Exercise description:
The response should repeat word for word every line below from the one with "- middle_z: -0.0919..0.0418" to the one with "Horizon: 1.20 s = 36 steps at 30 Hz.", inclusive, and nothing else; leave pictures out.

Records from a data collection

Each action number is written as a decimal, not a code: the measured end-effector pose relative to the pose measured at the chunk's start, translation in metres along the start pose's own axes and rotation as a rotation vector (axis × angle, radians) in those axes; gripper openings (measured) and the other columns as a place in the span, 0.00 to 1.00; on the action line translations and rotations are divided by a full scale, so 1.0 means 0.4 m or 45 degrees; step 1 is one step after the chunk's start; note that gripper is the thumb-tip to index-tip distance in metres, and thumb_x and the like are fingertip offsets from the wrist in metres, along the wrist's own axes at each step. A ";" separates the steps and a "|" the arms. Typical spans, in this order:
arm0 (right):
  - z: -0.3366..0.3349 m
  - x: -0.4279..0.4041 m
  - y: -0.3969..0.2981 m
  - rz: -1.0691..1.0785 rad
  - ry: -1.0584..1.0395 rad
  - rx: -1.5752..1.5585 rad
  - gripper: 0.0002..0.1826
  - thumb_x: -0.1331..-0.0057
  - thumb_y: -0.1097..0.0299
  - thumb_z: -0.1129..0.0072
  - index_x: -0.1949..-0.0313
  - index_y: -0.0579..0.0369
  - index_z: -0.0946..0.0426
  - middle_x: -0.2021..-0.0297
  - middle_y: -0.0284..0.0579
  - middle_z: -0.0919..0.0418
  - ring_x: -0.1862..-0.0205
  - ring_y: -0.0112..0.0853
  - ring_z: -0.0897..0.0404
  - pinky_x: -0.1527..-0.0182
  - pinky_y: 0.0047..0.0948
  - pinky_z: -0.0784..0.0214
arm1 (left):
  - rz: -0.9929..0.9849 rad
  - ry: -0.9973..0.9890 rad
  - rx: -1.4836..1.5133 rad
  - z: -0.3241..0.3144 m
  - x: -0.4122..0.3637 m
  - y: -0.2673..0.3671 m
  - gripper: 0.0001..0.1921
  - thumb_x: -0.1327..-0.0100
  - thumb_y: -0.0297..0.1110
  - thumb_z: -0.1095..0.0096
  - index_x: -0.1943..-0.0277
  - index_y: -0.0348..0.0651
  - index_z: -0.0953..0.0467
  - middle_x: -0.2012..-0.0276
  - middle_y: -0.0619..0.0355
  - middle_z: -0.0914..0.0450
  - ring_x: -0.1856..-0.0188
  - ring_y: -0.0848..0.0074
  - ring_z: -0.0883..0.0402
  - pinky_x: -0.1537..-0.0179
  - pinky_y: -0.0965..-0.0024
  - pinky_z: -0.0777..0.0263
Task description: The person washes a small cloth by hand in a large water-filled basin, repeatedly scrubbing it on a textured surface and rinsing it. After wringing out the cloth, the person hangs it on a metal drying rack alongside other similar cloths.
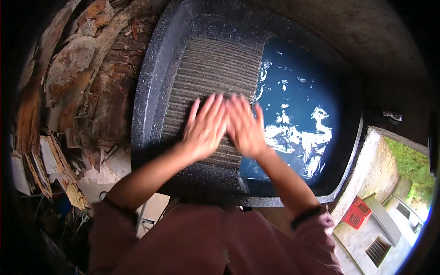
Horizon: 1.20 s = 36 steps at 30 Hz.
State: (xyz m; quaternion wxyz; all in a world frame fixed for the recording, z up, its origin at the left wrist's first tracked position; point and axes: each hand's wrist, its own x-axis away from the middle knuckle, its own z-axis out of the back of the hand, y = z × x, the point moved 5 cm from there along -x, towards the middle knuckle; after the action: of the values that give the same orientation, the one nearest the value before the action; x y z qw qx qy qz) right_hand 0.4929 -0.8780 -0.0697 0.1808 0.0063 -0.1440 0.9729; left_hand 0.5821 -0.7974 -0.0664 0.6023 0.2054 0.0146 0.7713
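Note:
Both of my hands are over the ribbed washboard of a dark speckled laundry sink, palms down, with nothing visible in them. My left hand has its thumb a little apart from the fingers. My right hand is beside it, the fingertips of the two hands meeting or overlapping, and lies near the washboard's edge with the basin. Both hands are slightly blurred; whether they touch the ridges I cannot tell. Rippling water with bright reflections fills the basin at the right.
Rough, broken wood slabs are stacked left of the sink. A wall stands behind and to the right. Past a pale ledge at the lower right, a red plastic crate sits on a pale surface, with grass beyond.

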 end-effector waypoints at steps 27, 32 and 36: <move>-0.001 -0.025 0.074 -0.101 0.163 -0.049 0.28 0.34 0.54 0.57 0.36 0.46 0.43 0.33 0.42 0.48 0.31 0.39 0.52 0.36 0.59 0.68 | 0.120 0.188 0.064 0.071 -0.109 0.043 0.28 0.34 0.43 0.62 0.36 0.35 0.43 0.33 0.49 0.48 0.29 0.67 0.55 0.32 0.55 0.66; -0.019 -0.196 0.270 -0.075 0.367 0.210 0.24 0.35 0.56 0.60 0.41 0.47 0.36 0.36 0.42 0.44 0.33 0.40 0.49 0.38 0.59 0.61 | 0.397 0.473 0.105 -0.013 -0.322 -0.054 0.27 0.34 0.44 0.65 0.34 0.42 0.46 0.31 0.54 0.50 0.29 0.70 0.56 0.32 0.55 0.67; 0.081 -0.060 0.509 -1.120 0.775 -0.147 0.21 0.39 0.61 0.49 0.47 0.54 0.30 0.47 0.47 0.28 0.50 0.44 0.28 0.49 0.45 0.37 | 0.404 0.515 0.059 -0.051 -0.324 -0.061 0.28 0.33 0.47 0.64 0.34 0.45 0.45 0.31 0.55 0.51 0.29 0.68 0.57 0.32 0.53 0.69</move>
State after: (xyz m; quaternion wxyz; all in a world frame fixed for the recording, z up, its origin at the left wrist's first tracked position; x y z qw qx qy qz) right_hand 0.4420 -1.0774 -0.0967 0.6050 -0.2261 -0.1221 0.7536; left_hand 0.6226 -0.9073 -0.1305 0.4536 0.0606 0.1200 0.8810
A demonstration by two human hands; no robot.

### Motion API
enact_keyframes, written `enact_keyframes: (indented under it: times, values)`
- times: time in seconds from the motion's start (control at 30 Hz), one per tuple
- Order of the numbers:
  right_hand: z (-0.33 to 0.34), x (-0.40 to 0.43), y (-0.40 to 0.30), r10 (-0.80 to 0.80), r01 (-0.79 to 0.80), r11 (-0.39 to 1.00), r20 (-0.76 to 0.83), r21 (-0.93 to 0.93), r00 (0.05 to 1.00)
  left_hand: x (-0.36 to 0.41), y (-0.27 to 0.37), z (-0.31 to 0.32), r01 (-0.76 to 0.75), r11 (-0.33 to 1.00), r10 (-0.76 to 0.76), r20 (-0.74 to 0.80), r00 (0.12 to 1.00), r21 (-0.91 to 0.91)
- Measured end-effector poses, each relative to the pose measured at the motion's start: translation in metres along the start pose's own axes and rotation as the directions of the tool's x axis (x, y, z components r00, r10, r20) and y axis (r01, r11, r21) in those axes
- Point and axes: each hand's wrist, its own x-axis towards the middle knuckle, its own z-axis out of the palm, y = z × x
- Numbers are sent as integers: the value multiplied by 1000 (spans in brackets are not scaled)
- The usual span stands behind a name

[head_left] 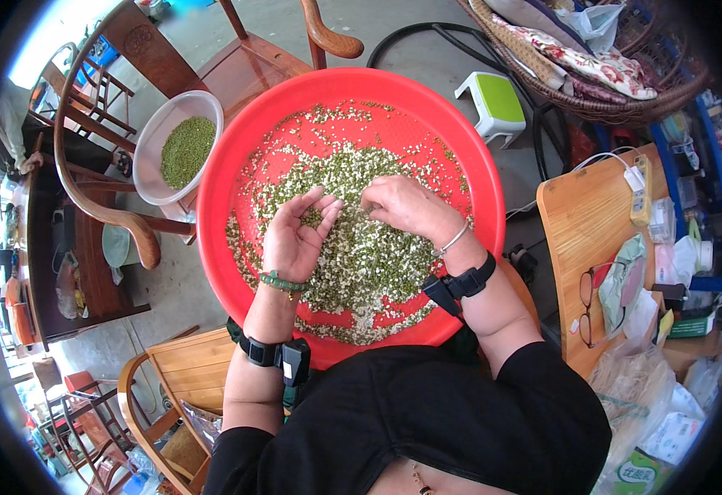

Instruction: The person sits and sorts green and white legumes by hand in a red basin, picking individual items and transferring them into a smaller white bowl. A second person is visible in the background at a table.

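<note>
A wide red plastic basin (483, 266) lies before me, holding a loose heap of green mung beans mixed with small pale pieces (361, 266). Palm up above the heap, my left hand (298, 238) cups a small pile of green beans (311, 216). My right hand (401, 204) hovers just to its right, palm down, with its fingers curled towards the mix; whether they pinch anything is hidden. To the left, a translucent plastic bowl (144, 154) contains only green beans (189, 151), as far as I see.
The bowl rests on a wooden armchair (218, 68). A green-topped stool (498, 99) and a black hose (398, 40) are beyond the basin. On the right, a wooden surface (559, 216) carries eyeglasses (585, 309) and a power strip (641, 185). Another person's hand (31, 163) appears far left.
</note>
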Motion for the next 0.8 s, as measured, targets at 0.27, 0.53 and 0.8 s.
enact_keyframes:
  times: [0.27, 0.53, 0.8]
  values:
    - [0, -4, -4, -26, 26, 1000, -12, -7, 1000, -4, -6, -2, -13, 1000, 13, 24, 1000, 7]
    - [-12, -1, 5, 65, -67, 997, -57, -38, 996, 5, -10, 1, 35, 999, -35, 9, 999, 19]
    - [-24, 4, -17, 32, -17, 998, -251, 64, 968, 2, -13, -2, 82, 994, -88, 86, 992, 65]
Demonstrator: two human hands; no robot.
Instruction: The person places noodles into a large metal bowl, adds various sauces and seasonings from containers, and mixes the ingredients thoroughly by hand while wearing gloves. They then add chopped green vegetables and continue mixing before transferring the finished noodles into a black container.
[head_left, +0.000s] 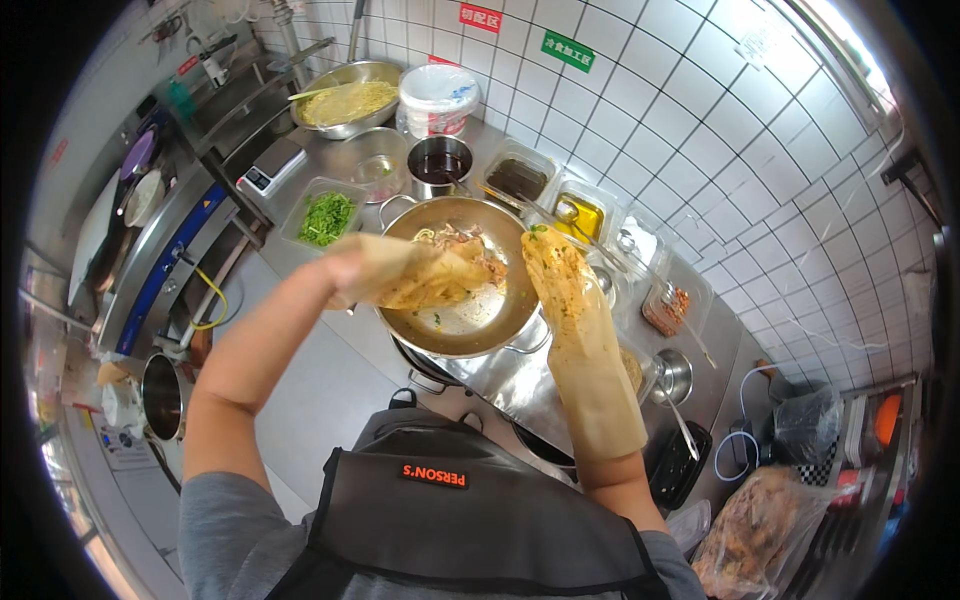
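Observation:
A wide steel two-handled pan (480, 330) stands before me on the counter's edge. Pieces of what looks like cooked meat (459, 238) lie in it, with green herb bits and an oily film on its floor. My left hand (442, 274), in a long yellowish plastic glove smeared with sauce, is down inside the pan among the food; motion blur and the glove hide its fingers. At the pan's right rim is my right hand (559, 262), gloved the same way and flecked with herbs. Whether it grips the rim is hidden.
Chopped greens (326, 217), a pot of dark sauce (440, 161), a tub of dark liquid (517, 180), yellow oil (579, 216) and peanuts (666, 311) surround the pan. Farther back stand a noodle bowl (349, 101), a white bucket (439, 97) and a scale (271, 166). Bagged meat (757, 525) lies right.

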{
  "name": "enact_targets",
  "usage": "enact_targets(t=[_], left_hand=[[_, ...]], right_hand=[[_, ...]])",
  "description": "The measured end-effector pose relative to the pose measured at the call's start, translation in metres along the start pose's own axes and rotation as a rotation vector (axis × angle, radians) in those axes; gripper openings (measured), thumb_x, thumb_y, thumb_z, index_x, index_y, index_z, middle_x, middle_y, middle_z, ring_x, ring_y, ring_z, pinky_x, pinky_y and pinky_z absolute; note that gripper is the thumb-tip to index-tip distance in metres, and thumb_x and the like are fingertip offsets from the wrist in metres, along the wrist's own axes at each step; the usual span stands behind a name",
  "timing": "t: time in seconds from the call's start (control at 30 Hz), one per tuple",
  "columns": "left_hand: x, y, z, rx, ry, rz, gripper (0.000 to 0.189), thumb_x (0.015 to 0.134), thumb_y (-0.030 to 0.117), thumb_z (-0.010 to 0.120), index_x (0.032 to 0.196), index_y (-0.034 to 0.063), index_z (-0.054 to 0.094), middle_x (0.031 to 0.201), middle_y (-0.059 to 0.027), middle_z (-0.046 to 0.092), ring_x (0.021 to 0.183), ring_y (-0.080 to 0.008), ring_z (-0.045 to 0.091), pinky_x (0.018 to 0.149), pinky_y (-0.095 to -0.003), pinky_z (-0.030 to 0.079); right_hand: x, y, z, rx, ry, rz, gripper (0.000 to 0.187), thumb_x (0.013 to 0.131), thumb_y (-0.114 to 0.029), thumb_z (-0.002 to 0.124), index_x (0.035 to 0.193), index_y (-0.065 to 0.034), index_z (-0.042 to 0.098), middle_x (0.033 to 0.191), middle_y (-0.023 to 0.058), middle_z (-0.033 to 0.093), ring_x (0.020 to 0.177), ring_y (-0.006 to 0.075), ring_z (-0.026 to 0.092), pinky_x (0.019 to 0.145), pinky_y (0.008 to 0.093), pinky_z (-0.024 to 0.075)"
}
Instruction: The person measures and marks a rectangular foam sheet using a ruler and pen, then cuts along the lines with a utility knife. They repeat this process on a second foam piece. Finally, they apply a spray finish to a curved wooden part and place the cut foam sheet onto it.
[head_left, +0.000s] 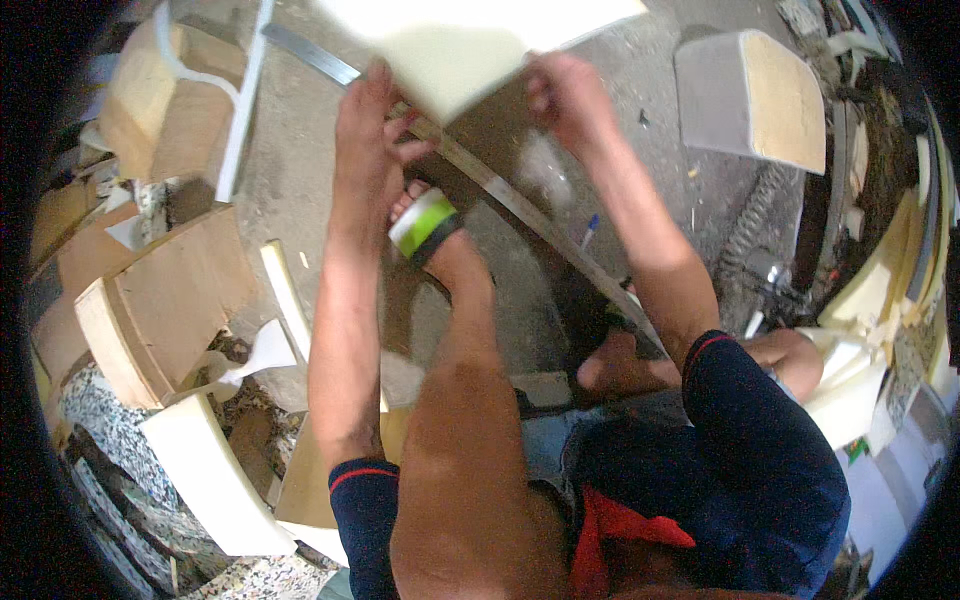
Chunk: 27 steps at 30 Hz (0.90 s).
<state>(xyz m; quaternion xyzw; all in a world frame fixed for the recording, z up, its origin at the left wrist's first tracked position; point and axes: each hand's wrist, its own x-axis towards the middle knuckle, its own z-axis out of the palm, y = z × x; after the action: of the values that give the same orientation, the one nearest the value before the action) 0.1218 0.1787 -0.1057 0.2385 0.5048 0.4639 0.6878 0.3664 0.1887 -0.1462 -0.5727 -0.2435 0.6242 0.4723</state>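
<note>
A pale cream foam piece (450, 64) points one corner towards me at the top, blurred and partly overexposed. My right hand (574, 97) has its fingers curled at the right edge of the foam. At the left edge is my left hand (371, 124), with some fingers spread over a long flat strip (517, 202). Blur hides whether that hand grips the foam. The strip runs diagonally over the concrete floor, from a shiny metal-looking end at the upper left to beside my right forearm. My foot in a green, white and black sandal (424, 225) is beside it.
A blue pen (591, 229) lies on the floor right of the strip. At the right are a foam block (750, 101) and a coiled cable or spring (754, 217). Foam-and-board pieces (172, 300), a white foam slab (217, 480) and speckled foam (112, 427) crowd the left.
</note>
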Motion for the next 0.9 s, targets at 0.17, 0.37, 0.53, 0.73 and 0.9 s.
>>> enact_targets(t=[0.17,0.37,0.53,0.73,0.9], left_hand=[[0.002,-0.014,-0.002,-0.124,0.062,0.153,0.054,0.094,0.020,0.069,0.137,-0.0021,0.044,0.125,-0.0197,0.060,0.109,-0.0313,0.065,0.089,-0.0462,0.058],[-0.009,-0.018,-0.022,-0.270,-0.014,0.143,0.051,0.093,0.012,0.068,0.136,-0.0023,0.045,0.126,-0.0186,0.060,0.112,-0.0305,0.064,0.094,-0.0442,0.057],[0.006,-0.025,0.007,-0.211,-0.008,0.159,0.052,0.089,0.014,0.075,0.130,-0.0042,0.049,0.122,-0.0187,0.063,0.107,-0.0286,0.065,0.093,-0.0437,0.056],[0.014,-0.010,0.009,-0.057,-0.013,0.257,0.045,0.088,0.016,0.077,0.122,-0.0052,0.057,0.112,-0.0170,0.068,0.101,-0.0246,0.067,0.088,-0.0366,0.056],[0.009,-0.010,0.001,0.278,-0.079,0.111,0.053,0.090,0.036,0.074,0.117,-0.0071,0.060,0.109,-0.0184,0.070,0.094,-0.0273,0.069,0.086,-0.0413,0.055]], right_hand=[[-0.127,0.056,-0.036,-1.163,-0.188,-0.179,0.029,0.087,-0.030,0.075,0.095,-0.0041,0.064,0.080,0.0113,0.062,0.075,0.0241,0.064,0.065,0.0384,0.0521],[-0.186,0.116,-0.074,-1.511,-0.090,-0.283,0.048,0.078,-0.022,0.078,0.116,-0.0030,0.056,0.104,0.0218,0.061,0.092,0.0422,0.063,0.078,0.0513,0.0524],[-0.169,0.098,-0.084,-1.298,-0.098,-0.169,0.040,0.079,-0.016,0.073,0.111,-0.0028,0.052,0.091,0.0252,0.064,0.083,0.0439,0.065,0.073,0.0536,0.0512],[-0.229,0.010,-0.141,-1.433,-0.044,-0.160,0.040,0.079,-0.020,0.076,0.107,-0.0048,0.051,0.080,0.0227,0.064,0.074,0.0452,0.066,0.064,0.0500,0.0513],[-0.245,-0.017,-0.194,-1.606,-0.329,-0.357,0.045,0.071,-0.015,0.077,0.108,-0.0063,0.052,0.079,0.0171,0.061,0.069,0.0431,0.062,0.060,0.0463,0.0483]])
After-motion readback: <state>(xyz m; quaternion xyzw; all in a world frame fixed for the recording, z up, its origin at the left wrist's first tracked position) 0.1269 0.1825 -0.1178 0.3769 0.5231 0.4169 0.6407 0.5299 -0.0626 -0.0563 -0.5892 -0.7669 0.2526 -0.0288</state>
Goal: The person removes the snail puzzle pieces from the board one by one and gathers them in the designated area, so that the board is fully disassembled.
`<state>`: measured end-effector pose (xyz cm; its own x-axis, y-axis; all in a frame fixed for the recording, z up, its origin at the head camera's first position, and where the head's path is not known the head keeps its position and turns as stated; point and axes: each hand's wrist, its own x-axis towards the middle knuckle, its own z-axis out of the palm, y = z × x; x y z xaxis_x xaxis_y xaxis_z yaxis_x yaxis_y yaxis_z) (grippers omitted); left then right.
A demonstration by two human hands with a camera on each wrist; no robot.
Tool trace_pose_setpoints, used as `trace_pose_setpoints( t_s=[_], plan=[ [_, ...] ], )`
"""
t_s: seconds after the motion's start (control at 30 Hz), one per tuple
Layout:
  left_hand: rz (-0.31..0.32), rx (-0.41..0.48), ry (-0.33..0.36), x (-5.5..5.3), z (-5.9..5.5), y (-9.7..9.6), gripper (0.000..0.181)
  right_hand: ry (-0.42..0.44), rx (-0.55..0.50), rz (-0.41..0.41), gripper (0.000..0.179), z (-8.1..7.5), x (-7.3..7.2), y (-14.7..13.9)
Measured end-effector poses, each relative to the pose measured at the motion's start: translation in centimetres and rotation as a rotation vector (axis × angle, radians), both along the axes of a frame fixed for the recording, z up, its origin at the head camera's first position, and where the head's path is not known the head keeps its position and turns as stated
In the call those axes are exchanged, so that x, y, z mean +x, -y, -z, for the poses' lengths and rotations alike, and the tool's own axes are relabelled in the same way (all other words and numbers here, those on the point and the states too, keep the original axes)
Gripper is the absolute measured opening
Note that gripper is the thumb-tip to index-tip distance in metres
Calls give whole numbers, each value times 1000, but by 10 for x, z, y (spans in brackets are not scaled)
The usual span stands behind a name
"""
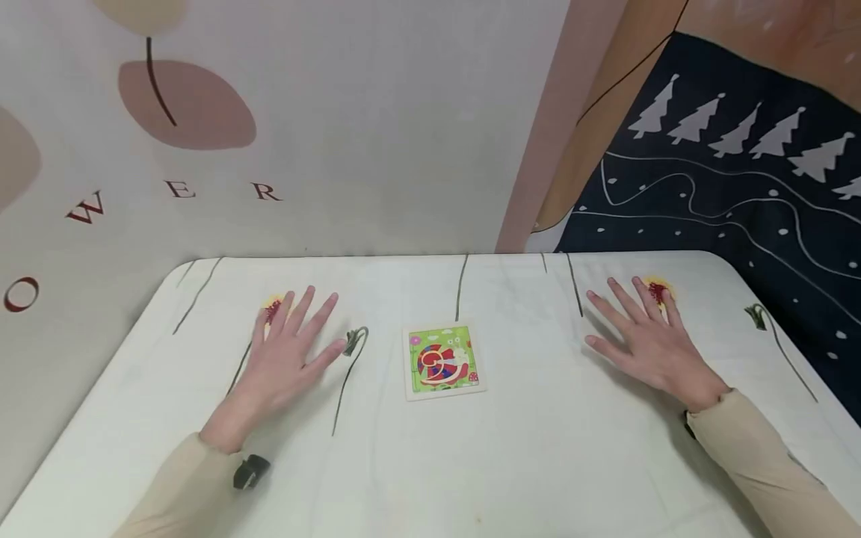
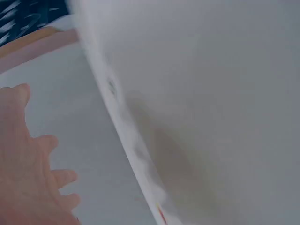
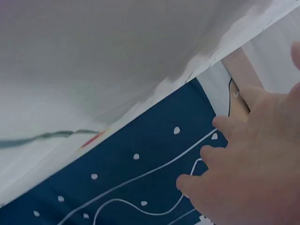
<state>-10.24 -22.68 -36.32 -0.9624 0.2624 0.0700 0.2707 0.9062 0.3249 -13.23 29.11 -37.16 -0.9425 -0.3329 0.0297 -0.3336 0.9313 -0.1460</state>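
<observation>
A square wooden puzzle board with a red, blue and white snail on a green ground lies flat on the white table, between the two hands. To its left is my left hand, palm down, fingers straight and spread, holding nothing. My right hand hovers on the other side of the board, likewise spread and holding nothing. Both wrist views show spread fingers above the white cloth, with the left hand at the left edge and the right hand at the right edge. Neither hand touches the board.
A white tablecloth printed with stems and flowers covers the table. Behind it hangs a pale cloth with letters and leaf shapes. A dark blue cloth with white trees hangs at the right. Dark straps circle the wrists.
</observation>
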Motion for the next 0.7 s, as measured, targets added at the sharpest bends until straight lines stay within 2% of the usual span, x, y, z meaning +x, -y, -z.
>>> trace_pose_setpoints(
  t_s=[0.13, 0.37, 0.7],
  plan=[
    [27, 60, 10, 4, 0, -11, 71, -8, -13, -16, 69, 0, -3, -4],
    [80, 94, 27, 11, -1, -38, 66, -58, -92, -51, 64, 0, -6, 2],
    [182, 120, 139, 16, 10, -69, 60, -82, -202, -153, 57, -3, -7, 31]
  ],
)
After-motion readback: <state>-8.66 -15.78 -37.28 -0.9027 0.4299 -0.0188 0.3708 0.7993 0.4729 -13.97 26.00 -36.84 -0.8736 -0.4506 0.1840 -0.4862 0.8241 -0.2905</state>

Written reply:
  - middle_z: -0.0919..0.0418
  - ring_x: -0.1862..-0.0205
  - ring_y: -0.0112..0.0853
  - ring_z: -0.0897..0.0404
  - pinky_x: -0.1527..-0.0182
  - pinky_y: 0.0047..0.0948
  - pinky_z: -0.0784..0.0214
arm1 (left):
  - rz: -0.9929..0.9849 rad
  - ry: -0.9973..0.9890 rad
  - rx: -1.4836..1.5133 rad
  - z: -0.3241..0.3144 m
  - x: -0.4122..0.3637 m
  - y: -0.2673..0.3671 m
  - gripper: 0.0001..0.1921
  - thumb_x: -0.1327..-0.0100
  - thumb_y: -0.0297..0.1110
  - thumb_z: -0.1095..0.0096
  - index_x: -0.1943..-0.0277
  - index_y: -0.0348..0.0651
  - index_z: -0.0953..0.0467
  - middle_x: -0.2012..-0.0276
  - middle_y: -0.0619..0.0355
  - middle_z: -0.0914..0.0450
  - ring_x: -0.1856..-0.0188
  - ring_y: -0.0848..0.0074
  - ring_z: -0.0883..0.0402
  - pinky_x: -0.1537..-0.0179
  - pinky_y: -0.0965..-0.0024
  - pinky_z: -0.0777..0.0263
Task description: The person washes a small cloth by hand in a large water-filled basin, repeatedly scrubbing it on a textured surface and rinsing it. After wringing out the cloth, the person hangs it on a metal drying rack alongside other similar cloths.
Horizon: 1.20 s = 36 steps at 30 Hz.

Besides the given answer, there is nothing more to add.